EXERCISE DIRECTIONS —
Output the material exactly, with every line intact.

EXTRACTED DATA —
---

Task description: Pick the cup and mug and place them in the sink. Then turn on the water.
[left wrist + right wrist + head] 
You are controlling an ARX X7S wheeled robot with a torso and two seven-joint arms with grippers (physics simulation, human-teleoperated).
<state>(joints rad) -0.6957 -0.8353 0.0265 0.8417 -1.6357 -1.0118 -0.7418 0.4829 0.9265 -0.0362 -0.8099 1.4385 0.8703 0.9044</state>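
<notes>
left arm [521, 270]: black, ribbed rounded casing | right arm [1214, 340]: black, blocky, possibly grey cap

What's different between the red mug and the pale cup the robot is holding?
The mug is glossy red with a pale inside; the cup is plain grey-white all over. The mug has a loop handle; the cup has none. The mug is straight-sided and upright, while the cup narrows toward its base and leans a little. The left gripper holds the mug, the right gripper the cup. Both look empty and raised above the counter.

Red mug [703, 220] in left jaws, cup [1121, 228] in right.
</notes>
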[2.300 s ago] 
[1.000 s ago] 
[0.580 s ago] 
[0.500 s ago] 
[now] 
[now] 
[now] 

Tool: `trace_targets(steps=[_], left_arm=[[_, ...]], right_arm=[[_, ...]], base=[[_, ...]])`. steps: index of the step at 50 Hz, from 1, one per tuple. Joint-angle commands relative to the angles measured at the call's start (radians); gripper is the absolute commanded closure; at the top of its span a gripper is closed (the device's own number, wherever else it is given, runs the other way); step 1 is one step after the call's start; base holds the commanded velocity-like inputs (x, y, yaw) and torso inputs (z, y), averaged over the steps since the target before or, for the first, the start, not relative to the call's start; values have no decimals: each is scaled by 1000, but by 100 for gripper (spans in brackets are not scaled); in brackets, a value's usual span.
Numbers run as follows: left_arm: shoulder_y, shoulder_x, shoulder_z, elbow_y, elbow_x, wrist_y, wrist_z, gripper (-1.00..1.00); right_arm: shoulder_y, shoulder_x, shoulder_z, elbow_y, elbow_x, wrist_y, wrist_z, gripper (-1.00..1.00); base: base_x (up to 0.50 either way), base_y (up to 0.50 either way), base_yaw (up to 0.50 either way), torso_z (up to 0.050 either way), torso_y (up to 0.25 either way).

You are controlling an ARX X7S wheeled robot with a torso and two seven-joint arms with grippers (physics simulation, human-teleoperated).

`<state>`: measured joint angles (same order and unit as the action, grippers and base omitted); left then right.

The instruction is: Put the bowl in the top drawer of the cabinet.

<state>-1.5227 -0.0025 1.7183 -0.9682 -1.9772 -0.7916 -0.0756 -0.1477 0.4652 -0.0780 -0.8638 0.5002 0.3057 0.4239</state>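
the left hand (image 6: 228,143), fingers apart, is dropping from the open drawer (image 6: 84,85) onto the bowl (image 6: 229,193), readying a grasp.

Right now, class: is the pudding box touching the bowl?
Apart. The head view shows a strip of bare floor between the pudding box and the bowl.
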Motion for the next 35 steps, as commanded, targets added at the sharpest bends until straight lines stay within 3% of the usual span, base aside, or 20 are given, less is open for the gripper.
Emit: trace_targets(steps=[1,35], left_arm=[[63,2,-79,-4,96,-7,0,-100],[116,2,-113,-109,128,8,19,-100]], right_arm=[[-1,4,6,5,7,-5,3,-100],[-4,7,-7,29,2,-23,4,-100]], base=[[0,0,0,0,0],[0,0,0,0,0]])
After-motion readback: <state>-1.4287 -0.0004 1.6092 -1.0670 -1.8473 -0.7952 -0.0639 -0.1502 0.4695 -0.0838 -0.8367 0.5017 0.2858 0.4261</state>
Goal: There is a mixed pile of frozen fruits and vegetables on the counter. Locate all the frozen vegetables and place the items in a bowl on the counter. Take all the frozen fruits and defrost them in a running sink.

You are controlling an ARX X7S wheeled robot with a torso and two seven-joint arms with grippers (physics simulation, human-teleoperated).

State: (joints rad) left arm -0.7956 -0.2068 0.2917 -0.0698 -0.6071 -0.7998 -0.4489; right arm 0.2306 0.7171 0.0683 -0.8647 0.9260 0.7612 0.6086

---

THE ANSWER —
Task description: Pick the cup and mug and place them in the sink. Then turn on the water.
[left wrist + right wrist + head] 
You are controlling an ARX X7S wheeled robot with a torso and two seven-joint arms with grippers (physics simulation, human-teleoperated).
<state>(joints rad) -0.6957 -0.8353 0.0265 0.8417 -1.6357 -1.0118 -0.7418 0.4829 0.9265 -0.0362 -0.8099 1.4385 0.8703 0.9044</state>
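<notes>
left arm [521, 270]: black, ribbed rounded casing | right arm [1214, 340]: black, blocky, possibly grey cap

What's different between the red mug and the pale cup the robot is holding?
The mug is glossy red with a pale inside; the cup is plain grey-white all over. The mug has a loop handle; the cup has none. The mug is straight-sided and upright, while the cup narrows toward its base and leans a little. The left gripper holds the mug, the right gripper the cup. Both look empty and raised above the counter.

Red mug [703, 220] in left jaws, cup [1121, 228] in right.
</notes>
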[2.300 s ago] 
[1.000 s ago] 
[0.580 s ago] 
[0.500 s ago] 
[now] 
[now] 
[now] 

Tool: `trace_targets(steps=[_], left_arm=[[_, ...]], right_arm=[[_, ...]], base=[[_, ...]])`. steps: index of the step at 50 Hz, from 1, one per tuple. Joint-angle commands relative to the angles measured at the call's start (radians); gripper is the absolute commanded closure; at the top of its span a gripper is closed (the device's own number, wherever else it is given, runs the other way); step 1 is one step after the call's start; base holds the commanded velocity-like inputs (x, y, yaw) and torso inputs (z, y), averaged over the steps since the target before or, for the first, the start, not relative to the call's start; values have no decimals: each is scaled by 1000, but by 100 for gripper (spans in brackets are not scaled); in brackets, a value's usual span.
Numbers run as follows: left_arm: shoulder_y, shoulder_x, shoulder_z, elbow_y, elbow_x, wrist_y, wrist_z, gripper (-1.00..1.00); right_arm: shoulder_y, shoulder_x, shoulder_z, elbow_y, elbow_x, wrist_y, wrist_z, gripper (-1.00..1.00); base: base_x (up to 0.50 either way), base_y (up to 0.50 either way), base_yaw (up to 0.50 either way), torso_z (up to 0.050 either way), torso_y (up to 0.25 either way).

You are controlling an ARX X7S wheeled robot with a torso and two seven-joint arms with grippers (physics simulation, human-teleoperated).

`<state>`: measured joint angles (same order and unit as the action, grippers and base omitted); left then right.

The instruction is: Put the bowl in the top drawer of the cabinet.

<state>-1.5227 -0.0025 1.7183 -0.9682 -1.9772 -0.7916 -0.0756 -0.1477 0.4652 -0.0780 -0.8638 0.5002 0.3057 0.4239</state>
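the left hand (image 6: 228,143), fingers apart, is dropping from the open drawer (image 6: 84,85) onto the bowl (image 6: 229,193), readying a grasp.

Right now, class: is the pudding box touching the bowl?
Apart. The head view shows a strip of bare floor between the pudding box and the bowl.
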Motion for the next 35 steps, as commanded, targets added at the sharpest bends until straight lines stay within 3% of the usual span, base aside, or 20 are given, less is open for the gripper.
Emit: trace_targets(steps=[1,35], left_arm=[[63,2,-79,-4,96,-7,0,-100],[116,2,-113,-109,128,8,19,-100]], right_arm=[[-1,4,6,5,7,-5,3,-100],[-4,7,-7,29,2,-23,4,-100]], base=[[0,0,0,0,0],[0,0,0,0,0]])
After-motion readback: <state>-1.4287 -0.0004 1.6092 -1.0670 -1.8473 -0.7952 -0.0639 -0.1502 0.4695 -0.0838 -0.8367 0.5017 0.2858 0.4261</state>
Goal: There is a mixed pile of frozen fruits and vegetables on the counter. Locate all the frozen vegetables and place the items in a bowl on the counter. Take all the frozen fruits and defrost them in a running sink.

You are controlling an ARX X7S wheeled robot with a torso and two seven-joint arms with grippers (physics simulation, human-teleoperated).

State: (joints rad) left arm -0.7956 -0.2068 0.2917 -0.0698 -0.6071 -0.7998 -0.4489; right arm 0.2306 0.7171 0.0683 -0.8647 0.9260 0.7612 0.6086

The exercise has been fully answered.